▶ [PROBLEM DETAILS] Please retype the listing below exactly, from its opening line through the line where "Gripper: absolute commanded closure" appears.

▶ [EXERCISE DATA]
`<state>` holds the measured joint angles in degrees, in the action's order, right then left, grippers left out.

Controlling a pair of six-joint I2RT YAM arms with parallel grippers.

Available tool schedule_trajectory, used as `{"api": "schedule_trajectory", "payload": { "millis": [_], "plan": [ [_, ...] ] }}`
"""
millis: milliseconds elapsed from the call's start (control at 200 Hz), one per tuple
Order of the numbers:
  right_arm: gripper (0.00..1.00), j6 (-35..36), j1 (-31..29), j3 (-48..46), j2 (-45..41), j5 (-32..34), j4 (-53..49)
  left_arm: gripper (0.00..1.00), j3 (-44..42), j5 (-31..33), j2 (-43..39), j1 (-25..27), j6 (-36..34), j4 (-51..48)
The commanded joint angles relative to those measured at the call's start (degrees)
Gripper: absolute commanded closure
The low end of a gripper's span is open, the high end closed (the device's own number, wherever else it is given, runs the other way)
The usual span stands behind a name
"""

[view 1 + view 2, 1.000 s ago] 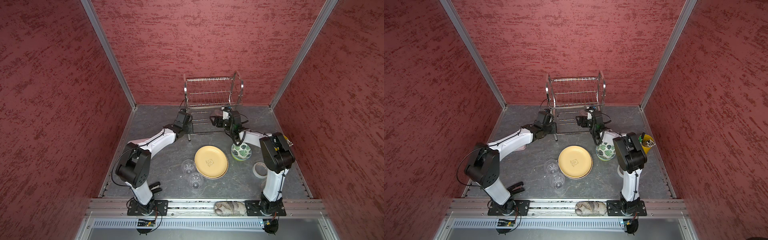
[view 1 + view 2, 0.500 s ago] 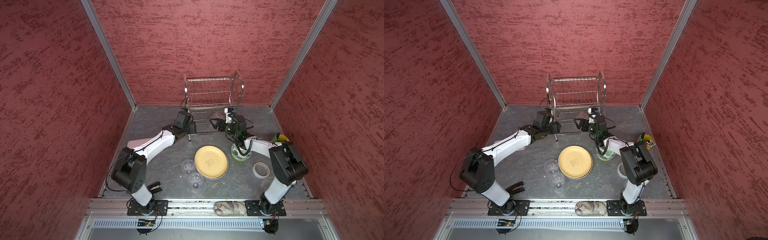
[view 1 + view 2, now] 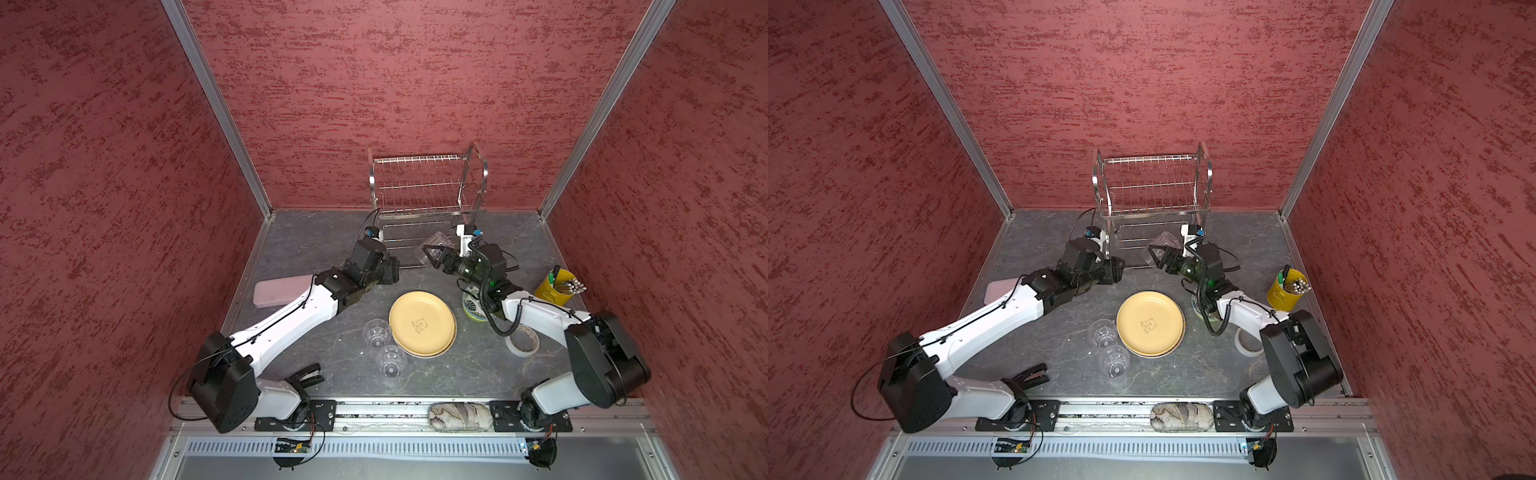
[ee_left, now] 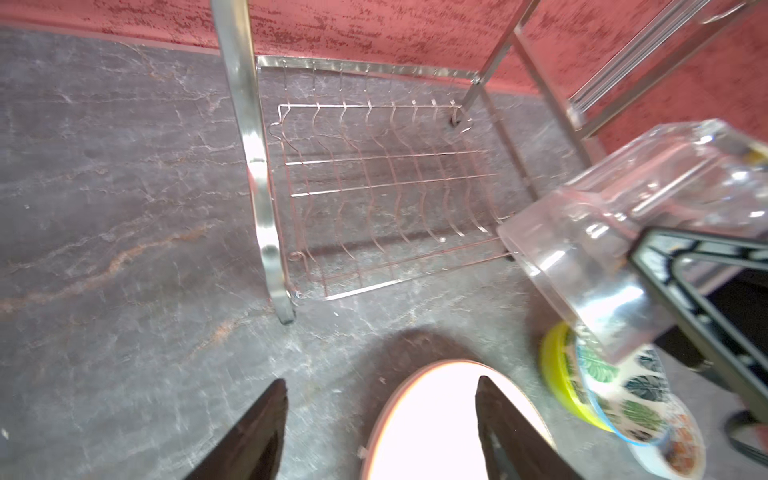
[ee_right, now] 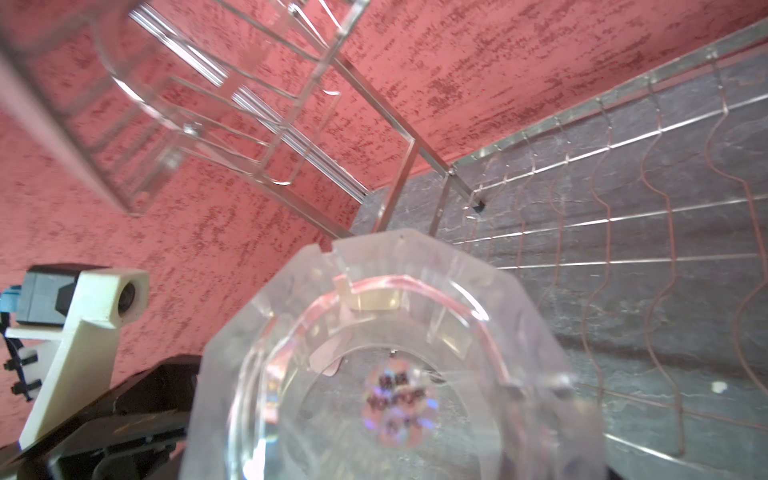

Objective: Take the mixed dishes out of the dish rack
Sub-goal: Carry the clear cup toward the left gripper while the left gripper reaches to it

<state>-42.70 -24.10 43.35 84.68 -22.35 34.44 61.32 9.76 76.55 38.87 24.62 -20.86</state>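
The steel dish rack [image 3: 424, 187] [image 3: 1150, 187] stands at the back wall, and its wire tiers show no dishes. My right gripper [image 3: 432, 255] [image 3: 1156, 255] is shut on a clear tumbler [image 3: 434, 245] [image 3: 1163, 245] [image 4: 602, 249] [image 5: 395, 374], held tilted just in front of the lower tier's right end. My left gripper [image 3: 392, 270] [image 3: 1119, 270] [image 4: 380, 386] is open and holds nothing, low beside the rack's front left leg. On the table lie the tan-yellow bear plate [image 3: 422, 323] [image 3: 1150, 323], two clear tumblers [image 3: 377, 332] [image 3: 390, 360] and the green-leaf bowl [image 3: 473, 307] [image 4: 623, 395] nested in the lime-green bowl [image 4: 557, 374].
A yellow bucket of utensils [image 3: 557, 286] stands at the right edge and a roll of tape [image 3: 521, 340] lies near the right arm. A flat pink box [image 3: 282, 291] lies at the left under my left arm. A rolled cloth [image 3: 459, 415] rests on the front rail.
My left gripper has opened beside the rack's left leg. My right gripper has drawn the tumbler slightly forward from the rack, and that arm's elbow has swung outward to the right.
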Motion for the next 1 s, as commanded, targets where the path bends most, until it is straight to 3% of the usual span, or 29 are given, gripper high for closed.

▶ [WORKED SOLUTION]
`<state>` holds the measured joint angles in degrees, in the action's order, right then left, grippers left out.

Controlling a pair of six-joint I2RT YAM arms with parallel grippers.

Available tool schedule_trajectory, used as `{"api": "schedule_trajectory", "payload": { "millis": [_], "plan": [ [_, ...] ] }}`
"""
millis: milliseconds elapsed from the call's start (control at 200 Hz), one per tuple
Order of the numbers:
  right_arm: gripper (0.00..1.00), j6 (-35..36), j1 (-31..29), j3 (-48..46), j2 (-45..41), j5 (-32..34), j4 (-53..49)
  left_arm: gripper (0.00..1.00), j3 (-44..42), j5 (-31..33), j2 (-43..39), j1 (-25..27), j6 (-36..34), j4 (-51..48)
The commanded joint angles relative to those measured at the call's start (degrees)
Gripper: absolute commanded closure

With this, the exercise has been completed.